GIVEN DATA:
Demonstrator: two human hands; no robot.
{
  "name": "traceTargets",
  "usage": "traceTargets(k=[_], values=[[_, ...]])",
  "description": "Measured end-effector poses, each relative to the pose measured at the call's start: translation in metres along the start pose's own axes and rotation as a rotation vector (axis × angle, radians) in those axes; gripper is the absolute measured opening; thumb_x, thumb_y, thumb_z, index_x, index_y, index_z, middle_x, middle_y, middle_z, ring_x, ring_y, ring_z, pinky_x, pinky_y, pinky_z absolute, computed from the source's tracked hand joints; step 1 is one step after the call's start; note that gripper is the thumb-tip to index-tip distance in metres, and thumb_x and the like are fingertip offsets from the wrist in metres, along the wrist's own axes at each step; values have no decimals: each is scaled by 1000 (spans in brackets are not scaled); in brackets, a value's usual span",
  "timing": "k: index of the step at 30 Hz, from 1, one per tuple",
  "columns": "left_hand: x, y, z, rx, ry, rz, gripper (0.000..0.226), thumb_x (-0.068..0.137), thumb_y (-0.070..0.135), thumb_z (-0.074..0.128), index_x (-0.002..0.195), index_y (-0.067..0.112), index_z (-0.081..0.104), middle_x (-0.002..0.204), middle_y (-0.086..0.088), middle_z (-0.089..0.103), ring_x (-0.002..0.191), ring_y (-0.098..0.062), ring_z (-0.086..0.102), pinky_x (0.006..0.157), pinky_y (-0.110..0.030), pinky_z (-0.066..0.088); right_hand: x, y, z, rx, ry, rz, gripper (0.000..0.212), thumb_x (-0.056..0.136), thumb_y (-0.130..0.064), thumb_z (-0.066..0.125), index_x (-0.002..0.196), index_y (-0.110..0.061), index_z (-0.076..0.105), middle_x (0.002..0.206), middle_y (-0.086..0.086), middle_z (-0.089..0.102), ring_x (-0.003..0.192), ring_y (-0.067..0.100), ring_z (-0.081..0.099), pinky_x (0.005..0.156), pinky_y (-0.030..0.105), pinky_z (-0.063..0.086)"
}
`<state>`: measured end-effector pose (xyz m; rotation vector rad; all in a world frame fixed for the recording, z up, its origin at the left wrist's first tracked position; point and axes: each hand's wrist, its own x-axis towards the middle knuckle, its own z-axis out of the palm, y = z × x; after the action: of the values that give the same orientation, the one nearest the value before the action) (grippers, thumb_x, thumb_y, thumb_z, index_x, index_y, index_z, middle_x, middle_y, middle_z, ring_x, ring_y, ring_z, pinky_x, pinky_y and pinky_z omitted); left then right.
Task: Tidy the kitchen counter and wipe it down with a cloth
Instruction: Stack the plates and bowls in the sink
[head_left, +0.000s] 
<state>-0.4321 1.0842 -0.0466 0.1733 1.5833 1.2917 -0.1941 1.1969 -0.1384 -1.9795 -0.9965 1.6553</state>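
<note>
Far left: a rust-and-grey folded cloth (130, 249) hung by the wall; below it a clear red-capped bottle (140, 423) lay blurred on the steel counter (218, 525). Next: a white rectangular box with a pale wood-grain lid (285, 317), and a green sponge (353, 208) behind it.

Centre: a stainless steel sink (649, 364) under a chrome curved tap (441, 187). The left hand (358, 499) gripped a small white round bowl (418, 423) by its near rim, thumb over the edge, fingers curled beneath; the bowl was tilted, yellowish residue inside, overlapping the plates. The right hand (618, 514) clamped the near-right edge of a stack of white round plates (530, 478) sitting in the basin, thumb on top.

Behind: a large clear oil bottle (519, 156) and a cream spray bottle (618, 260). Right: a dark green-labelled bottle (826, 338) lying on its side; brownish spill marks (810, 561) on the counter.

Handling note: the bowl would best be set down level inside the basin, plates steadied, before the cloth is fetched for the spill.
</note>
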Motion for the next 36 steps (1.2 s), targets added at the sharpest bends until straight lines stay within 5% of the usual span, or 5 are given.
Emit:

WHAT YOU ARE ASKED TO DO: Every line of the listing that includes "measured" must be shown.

RESULT OF THE EXERCISE:
  "description": "Measured end-effector poses, each relative to the pose measured at the call's start: translation in metres along the start pose's own axes and rotation as a rotation vector (axis × angle, radians) in those axes; gripper is the absolute measured opening; thumb_x, thumb_y, thumb_z, index_x, index_y, index_z, middle_x, middle_y, middle_z, ring_x, ring_y, ring_z, pinky_x, pinky_y, pinky_z absolute, computed from the source's tracked hand joints; step 1 is one step after the call's start; note that gripper is the thumb-tip to index-tip distance in metres, and thumb_x and the like are fingertip offsets from the wrist in metres, along the wrist's own axes at each step; values have no decimals: each is scaled by 1000 (spans in brackets are not scaled); in brackets, a value's usual span",
`<state>`: measured end-effector pose (xyz m; rotation vector rad; all in a world frame fixed for the recording, z up, its origin at the left wrist's first tracked position; point and axes: each hand's wrist, its own x-axis towards the middle knuckle, its own z-axis out of the palm, y = z × x; after the action: of the values that give the same orientation, the one nearest the value before the action) (grippers, thumb_x, thumb_y, thumb_z, index_x, index_y, index_z, middle_x, middle_y, middle_z, ring_x, ring_y, ring_z, pinky_x, pinky_y and pinky_z omitted); left then right.

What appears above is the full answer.